Did you realize that towing a trailer with improper tongue weight can lead to trailer sway, wobbling, fishtailing, and an out of control ride?
Tongue weight is the downwards force from the tongue of the trailer to your hitch. In other words, it’s the amount of your loaded trailer weight that sits behind the rear axle of your vehicle.
Your tongue weight should be roughly 10 to 15 percent of your gross trailer weight to prevent your trailer from swaying!
You can check the trailer owner's manual to figure out the downward force that the tongue of the trailer exerts on the hitch.
Towing mirrors are a simple add on that can improve your chances of having an incident free towing experience.
In some cases standard side mirrors just might not be large enough or high enough to get a full picture of the boat and trailer you are towing, creating hazardous blind spots.
You can easily solve this problem by picking up side towing mirrors that will give you a better picture of the road and obstacles around you.
It should be noted that you can sometimes pick up a tow package that will include things like towing mirrors, transmission coolers, and the hitch itself.
Choices, Choices, Choices
When purchasing a trailer you will quickly discover that you have some decisions to make.
And they really do matter! for instance, did you know that the difference in the exterior finish of your trailer can impact your fuel economy?
See, this is why you need to take your time and do your homework, because options and choices are a bonus that allows you to find the most ideal trailer for your needs!
All Systems a Go?
Before you hit the road, you are going to want to pay special attention to your trailer and make sure everything is functioning as it should!
Here are some of the things you should test and check before loading up your boat:
- Brake lights
- Signs of corrosion and damages
- Tire pressure
Practice Makes Perfect
If you are new to towing, you need to test things out! Even before loading that boat of yours onto your trailer (yes, definitely before!), take the trailer out for a test run - preferably on a side street!

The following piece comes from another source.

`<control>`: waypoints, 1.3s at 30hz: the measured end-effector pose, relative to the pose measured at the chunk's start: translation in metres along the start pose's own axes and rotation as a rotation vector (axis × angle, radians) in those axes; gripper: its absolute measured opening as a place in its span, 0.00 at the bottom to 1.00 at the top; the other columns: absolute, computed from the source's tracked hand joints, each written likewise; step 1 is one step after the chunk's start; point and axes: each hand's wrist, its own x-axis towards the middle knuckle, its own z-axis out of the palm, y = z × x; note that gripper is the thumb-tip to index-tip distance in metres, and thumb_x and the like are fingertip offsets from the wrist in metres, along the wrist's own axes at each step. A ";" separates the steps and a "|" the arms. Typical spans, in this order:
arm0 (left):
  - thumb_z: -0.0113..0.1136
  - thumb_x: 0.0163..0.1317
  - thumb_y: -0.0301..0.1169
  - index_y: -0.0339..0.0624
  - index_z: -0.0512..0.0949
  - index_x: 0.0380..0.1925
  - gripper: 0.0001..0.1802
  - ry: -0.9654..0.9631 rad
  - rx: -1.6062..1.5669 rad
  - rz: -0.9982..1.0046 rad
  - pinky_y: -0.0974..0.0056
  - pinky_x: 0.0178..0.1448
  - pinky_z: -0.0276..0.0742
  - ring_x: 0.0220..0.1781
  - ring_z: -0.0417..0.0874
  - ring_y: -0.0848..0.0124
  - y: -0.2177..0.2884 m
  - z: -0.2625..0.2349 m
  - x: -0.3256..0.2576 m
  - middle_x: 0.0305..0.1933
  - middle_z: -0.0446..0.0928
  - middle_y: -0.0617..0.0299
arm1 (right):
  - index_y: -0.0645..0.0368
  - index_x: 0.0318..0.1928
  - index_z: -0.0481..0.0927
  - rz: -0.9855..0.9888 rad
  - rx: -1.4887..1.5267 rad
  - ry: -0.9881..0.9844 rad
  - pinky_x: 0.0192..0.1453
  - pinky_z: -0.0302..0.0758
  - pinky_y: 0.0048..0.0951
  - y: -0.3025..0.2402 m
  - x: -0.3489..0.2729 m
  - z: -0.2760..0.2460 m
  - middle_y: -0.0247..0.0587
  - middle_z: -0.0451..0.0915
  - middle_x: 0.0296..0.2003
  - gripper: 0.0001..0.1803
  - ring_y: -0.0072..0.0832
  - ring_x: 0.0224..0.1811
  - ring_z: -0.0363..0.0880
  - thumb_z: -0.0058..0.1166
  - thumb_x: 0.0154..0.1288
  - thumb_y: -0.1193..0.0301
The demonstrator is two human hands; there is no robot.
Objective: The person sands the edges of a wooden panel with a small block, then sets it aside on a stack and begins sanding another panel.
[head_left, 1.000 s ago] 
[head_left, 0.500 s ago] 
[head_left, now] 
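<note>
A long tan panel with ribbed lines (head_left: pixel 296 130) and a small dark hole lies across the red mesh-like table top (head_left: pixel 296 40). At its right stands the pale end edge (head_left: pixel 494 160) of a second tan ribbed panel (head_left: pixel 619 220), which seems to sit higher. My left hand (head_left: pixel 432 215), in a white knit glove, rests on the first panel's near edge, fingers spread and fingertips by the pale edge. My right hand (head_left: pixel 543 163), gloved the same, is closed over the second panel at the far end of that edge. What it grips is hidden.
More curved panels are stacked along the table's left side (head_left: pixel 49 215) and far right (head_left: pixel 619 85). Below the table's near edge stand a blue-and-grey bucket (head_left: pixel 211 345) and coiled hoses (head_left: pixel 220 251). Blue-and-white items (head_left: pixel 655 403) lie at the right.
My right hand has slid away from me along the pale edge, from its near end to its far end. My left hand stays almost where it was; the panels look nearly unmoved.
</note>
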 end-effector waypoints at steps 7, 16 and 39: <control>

You will want to get a sense of what it feels like to tow something behind you. This will give you an opportunity to really test out those side mirrors, and to get familiar with navigating, turning, braking, and backing up.
Once you have your boat loaded up, you are going to want to make sure that it is level on the trailer, and that your fuel and gear is distributed evenly.
Did you know...Instability caused by an uneven load can make steering and maneuvering much more difficult.
Always remember to strap everything down! Triple check that all loose items and gear on the boat are strapped down securely.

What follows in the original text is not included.